In an article published on January 29, 2019 by the non-governmental organization (NGO) Environmental Defense Fund (EDF), author Tom Neltner calls on the U.S. Food and Drug Administration (FDA) to review three outstanding petitions on the use of ortho-phthalates in contact with food. A food additive petition and citizen petition were submitted jointly by EDF and ten other organizations and “requested the revocation of all uses of this class of chemicals in food because the agency can no longer conclude that such use is safe.” The FDA was required to decide on these two petitions by September 2018, however no decision has yet been made.
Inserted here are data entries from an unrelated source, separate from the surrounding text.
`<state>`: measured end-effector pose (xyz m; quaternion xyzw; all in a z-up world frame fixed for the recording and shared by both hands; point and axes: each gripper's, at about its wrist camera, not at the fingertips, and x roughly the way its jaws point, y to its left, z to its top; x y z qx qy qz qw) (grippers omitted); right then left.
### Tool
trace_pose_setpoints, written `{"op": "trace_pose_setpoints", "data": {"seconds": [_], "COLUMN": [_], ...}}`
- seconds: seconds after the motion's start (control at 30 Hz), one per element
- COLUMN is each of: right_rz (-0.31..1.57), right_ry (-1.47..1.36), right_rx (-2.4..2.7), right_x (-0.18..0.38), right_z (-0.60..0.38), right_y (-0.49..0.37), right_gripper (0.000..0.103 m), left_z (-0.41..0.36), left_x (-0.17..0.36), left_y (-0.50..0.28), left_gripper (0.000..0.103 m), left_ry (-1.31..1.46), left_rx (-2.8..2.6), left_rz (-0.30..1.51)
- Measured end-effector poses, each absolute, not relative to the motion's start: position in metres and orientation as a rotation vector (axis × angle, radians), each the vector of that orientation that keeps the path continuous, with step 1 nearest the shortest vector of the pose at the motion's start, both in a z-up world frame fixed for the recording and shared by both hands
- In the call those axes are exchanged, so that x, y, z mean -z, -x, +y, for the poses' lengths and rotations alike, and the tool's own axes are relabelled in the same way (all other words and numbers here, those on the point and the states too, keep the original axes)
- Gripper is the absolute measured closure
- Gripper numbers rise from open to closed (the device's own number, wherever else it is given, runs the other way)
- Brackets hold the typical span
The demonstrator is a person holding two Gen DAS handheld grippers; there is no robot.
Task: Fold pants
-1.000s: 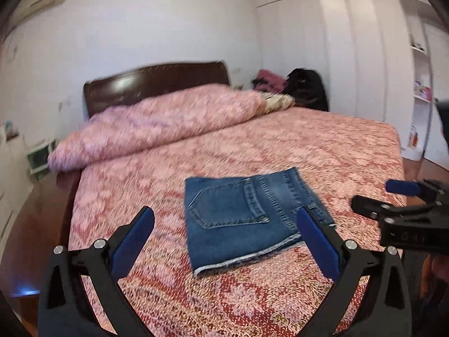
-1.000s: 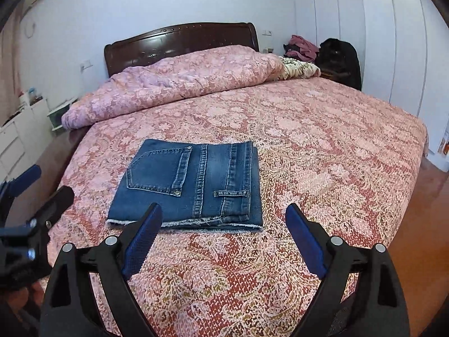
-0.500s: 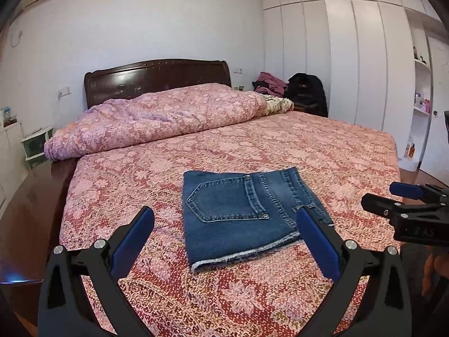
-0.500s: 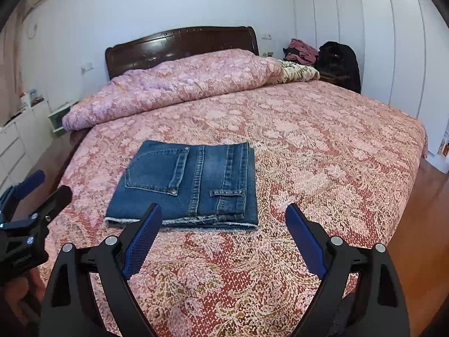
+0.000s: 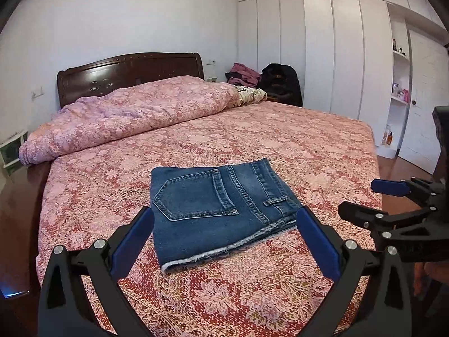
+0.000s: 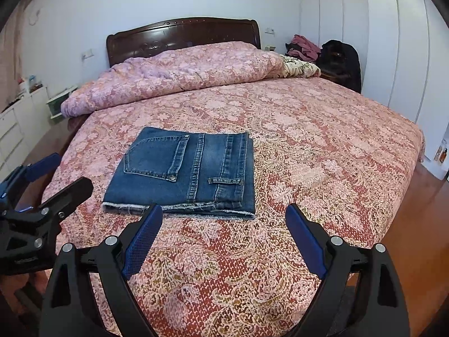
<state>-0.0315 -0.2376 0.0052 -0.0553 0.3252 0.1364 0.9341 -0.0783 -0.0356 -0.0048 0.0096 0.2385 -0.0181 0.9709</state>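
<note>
A pair of blue denim pants [image 5: 221, 207] lies folded into a compact rectangle on the pink patterned bed, back pocket up; it also shows in the right wrist view [image 6: 185, 174]. My left gripper [image 5: 224, 227] is open and empty, held back from the pants' near edge above the bed. My right gripper [image 6: 223, 224] is open and empty, also short of the pants' frayed near edge. Each gripper shows at the side of the other's view: the right one [image 5: 364, 199] and the left one [image 6: 64, 174].
A rolled pink duvet [image 5: 126, 112] lies along the dark wooden headboard [image 5: 129, 67]. Clothes and a black bag [image 5: 280, 81] sit at the far right corner. White wardrobes [image 5: 331, 56] line the right wall. The bed's right edge [image 6: 415, 140] drops to a wooden floor.
Both grippers have pulled back and risen slightly, so the view has steadied and shows more of the room. The pants have not moved. Both grippers have stayed open.
</note>
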Motion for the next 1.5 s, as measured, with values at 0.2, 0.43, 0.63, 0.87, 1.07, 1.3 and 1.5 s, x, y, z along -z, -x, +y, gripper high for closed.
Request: {"op": "trace_pose_setpoints", "data": {"seconds": [0.2,0.43,0.63,0.87,1.07,1.3,1.5], "right_rz": [0.668,0.661,0.637,0.639,0.647,0.655,0.657], "right_ry": [0.111,0.094,0.07,0.077,0.073,0.071,0.072], "right_rx": [-0.306,-0.325,-0.34,-0.371,-0.37,-0.373,-0.376], "right_x": [-0.0052,-0.007,-0.0113,-0.011,-0.0097,-0.0094,-0.0088], "right_z": [-0.235,-0.2346,-0.2364,-0.2307,-0.2302,-0.2301,-0.2297], "right_y": [0.0319,0.0332,0.0355,0.0379,0.0376,0.0383,0.0368], "right_gripper": [0.015,0.015,0.015,0.015,0.015,0.015,0.015], "left_z": [-0.0307,-0.0277,-0.0296,-0.0271,-0.0282,-0.0276,-0.0271], "left_x": [0.0087,0.0104,0.0107,0.0118,0.0118,0.0124,0.0134], "left_y": [0.0785,0.0788,0.0793,0.0787,0.0789,0.0785,0.0773], "left_gripper": [0.002,0.002,0.002,0.002,0.002,0.002,0.002], "left_ry": [-0.013,-0.004,-0.011,0.0,-0.001,-0.003,0.0], "left_rx": [0.014,0.005,0.015,0.011,0.018,0.016,0.018], "left_rz": [0.501,0.512,0.514,0.525,0.526,0.531,0.535]}}
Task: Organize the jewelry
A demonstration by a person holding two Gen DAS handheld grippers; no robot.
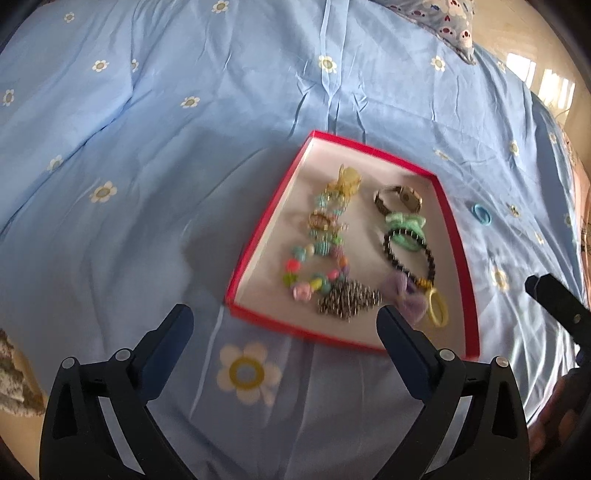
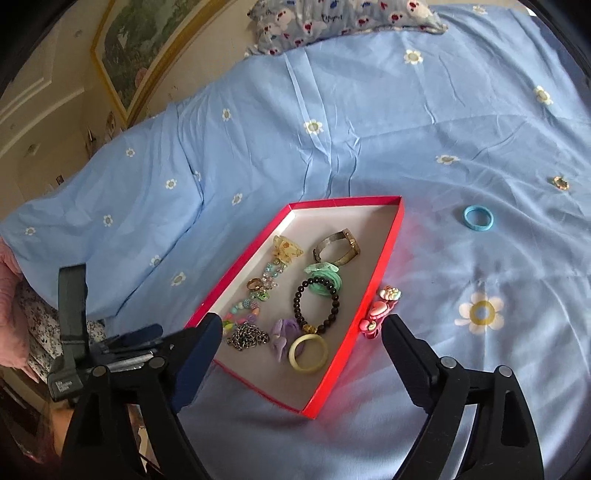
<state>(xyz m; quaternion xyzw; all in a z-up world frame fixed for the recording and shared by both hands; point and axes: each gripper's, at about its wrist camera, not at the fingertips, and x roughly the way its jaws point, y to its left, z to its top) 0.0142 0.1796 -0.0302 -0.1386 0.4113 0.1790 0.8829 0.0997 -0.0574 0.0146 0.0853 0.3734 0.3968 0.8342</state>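
Note:
A shallow red box lies on the blue bed and holds several pieces: a black bead bracelet, a yellow ring band, a metal chain, a watch and coloured beads. A pink clip leans outside the box's right wall. A blue hair band and a small gold ring lie on the sheet to the right. My left gripper hangs open near the box's front edge, nothing between its fingers. My right gripper is open over the box's near end, holding nothing.
The blue flowered bedsheet is wrinkled all round the box. A patterned pillow lies at the head of the bed. A framed picture hangs on the wall at left. The other gripper's finger shows at the right edge.

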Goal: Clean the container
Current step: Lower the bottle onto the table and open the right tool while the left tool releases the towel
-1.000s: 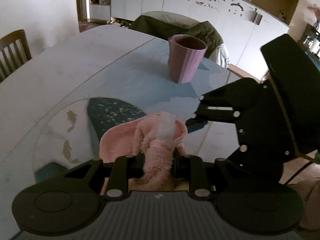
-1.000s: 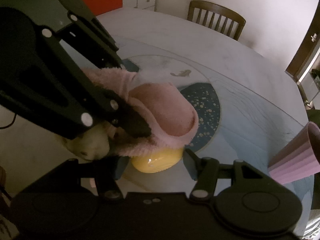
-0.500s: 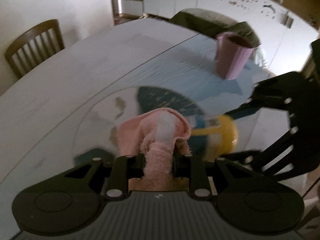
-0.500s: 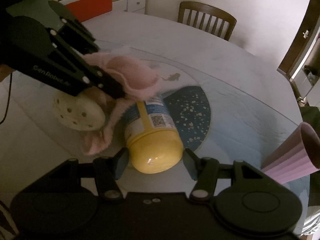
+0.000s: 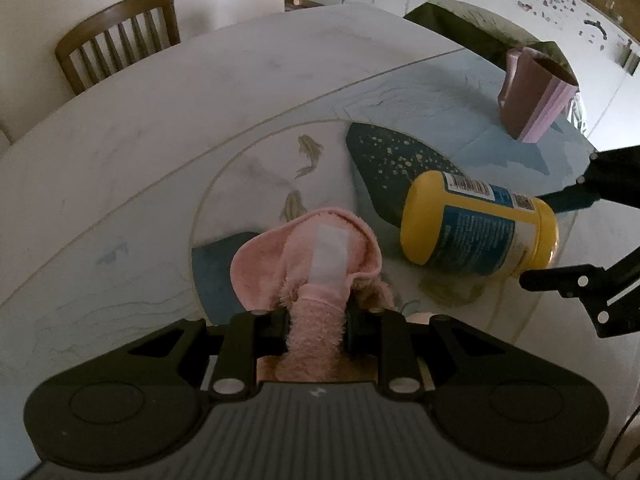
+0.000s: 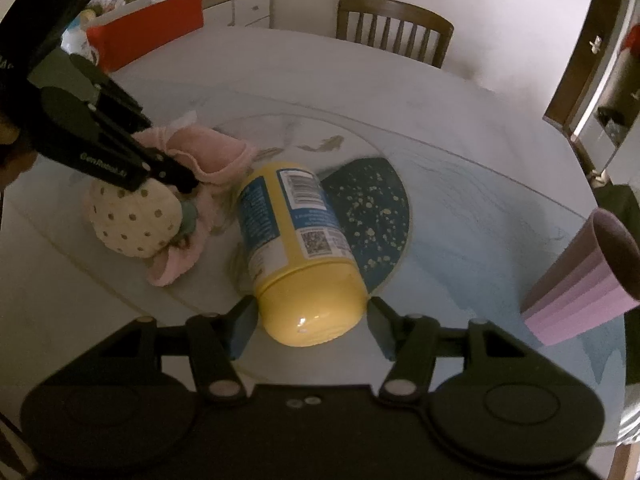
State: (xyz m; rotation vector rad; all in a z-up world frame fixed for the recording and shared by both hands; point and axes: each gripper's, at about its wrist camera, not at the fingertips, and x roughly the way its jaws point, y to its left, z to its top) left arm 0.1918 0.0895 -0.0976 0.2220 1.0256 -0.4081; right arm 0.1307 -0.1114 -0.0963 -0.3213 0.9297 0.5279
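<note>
A yellow container [image 6: 300,248] with a blue label lies on its side on the table, its yellow lid toward the right wrist camera. My right gripper [image 6: 310,316] straddles the lid end. Its jaws are opening and the pads stand just off the lid on both sides. In the left wrist view the container [image 5: 476,228] is at the right, with the right gripper [image 5: 538,240] around its far end. My left gripper [image 5: 316,316] is shut on a pink fluffy cloth [image 5: 312,256], left of the container and apart from it. The right wrist view has the left gripper [image 6: 188,180] and cloth [image 6: 208,152] at the upper left.
A purple ribbed cup [image 5: 536,96] stands upright at the right of the table [image 5: 160,152]. A cream round thing with brown dots [image 6: 132,220] lies under the left gripper on more pink cloth. Wooden chairs [image 6: 396,28] stand at the table's far edge.
The left gripper has carried the pink cloth off the container to the left, uncovering it. The right jaws have widened away from the lid.
</note>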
A third petition was submitted by the industry group Flexible Vinyl Alliance to request that the FDA revoke 26 ortho-phthalates from their uses as indirect food additives since they have been abandoned by the industry (FPF reported). The group explained in their petition that just four ortho-phthalates “remain relevant in food contact applications.” These include: di(2-ethylhexyl) phthalate (DEHP, CAS 117-81-7), diisononyl phthalate (DINP, CAS 28553-12-0), dicyclohexyl phthalate (DCHP, CAS 84-61-7), and diisodecyl phthalate (DIDP, CAS 26761-40-0). Public comments on the petition were due on January 14, 2019.

EDF writes that in their petitions they “showed that ortho-phthalates are a class of chemically- and pharmacologically-related substances associated with reproductive, developmental, and endocrine health effects.” They also emphasize to have “demonstrated that, when the cumulative effect of these chemicals in the diet are considered as required by law, the FDA cannot conclude their use as food contact substances (FCS) is safe.”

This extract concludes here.